Mehrere Zwischenfälle
Usbekistan: Tote und Verletzte bei Selbstmordanschlag

Bei einem Selbstmordanschlag sind am Montag in der an Afghanistan grenzenden Republik Usbekistan mindestens drei Polizisten getötet worden. Eine Frau sprengte sich auf einem Markt der Hauptstadt Taschkent in die Luft. Aus der Provinzstadt Buchara wurden zwei weitere Anschläge gemeldet.

HB TASCHKENT. In der islamisch geprägten früheren Sowjetrepublik sind neben US-Truppen auch 200 Soldaten der Bundeswehr stationiert. Die Deutschen nutzen den Stützpunkt Termes, 500 Kilometer südlich von Taschkent, zur Versorgung der Internationalen Schutztruppe in Afghanistan (ISAF).

Bei dem Bombenanschlag in Taschkent wurden etwa 20 Menschen zum Teil schwer verletzt. Mehrere Polizisten hatten versucht, die ihnen verdächtige Frau neben einem Geschäft für Kinderwaren zu stellen. Darauf wurde der Sprengsatz gezündet. Ein weiterer Polizist wurde bei einem Schusswechsel am Stadtrand von Taschkent getötet, nachdem in einem Auto mehrere Gürtel mit Sprengstoff entdeckt worden waren. Bei den beiden Explosionen in Buchara soll sich nach unbestätigten Polizeiangaben mindestens ein Attentäter in die Luft gesprengt haben.

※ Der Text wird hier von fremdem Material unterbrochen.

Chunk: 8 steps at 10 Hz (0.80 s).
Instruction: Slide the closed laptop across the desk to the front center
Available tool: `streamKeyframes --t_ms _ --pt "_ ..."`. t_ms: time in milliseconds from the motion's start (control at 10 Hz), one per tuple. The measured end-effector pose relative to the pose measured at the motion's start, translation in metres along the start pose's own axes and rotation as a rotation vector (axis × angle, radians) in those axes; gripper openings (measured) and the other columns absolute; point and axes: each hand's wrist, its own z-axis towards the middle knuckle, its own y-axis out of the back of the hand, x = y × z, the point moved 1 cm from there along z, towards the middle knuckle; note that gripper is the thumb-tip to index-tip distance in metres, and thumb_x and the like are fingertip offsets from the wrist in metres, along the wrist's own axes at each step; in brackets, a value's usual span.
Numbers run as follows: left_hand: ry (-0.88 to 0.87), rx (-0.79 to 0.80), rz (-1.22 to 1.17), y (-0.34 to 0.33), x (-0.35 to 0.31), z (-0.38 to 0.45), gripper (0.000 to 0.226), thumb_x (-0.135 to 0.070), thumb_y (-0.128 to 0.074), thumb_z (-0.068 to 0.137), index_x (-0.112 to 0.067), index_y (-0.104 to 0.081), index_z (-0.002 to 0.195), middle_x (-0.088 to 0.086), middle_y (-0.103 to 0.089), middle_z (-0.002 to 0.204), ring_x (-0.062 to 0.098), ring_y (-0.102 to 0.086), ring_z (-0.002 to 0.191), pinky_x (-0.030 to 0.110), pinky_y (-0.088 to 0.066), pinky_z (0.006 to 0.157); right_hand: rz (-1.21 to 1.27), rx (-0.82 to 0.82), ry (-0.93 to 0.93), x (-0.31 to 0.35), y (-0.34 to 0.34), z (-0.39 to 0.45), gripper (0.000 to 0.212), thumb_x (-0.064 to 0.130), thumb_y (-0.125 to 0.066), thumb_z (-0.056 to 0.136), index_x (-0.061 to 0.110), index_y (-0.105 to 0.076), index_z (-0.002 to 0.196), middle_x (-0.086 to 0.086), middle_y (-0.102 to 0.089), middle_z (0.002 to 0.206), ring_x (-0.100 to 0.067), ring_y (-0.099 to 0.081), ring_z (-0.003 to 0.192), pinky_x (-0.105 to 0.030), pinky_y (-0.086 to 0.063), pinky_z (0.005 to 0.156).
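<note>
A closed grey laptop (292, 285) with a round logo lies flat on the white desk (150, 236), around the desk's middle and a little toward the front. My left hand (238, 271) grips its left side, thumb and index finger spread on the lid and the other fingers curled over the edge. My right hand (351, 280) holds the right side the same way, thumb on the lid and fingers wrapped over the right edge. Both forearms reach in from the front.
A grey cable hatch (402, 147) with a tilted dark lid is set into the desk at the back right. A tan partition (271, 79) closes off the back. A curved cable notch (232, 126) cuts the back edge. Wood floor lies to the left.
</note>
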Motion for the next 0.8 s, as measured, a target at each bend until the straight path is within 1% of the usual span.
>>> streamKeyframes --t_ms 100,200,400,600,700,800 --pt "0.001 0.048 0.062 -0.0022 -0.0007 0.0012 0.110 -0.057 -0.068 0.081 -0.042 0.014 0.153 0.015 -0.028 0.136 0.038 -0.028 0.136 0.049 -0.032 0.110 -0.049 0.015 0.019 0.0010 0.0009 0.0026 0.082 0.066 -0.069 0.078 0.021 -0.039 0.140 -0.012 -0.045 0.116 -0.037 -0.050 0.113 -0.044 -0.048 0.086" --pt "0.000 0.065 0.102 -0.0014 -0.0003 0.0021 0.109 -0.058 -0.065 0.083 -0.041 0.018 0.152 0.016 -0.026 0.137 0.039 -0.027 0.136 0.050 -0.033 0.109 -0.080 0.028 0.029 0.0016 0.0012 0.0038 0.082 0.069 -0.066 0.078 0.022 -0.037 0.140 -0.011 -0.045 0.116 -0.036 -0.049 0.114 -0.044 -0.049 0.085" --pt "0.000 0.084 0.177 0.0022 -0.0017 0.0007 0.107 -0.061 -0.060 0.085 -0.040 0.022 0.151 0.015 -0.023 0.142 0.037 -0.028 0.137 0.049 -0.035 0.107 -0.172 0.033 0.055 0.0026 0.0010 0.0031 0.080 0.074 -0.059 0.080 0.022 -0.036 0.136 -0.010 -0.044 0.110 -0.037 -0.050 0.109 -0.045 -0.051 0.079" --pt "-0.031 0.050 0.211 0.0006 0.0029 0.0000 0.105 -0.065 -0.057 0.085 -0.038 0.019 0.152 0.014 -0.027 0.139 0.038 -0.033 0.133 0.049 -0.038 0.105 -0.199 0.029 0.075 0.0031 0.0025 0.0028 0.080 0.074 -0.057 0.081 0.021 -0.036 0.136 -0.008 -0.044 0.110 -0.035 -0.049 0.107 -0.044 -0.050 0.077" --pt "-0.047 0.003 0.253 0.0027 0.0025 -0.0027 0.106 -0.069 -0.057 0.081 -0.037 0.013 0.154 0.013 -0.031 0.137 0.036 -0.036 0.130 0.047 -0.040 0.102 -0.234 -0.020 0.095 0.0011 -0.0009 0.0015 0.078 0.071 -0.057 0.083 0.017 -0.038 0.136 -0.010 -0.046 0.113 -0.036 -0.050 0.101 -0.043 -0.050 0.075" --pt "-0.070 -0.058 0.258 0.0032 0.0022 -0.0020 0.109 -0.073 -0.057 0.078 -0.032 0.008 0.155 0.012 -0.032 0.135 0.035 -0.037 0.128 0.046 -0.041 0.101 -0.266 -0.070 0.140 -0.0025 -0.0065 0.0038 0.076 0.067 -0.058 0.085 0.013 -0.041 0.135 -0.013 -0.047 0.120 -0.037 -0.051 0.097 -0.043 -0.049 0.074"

Die Explosionen vom Montag waren die ersten Selbstmordanschläge in Usbekistan. Vor fünf Jahren starben bei einem mutmaßlich von politischen Extremisten verübten Bombenattentat in Taschkent 20 Menschen. Das von Staatspräsident Islam Karimow autoritär regierte Usbekistan kämpft seit Jahren gegen militante islamistische Gruppierungen, die auch nach Afghanistan und andere Nachbarländer eingedrungen sind. Die von den USA als internationale Terrororganisation eingestufte Islamische Bewegung Usbekistans soll enge Verbindungen zu El Kaida und den Taliban unterhalten haben.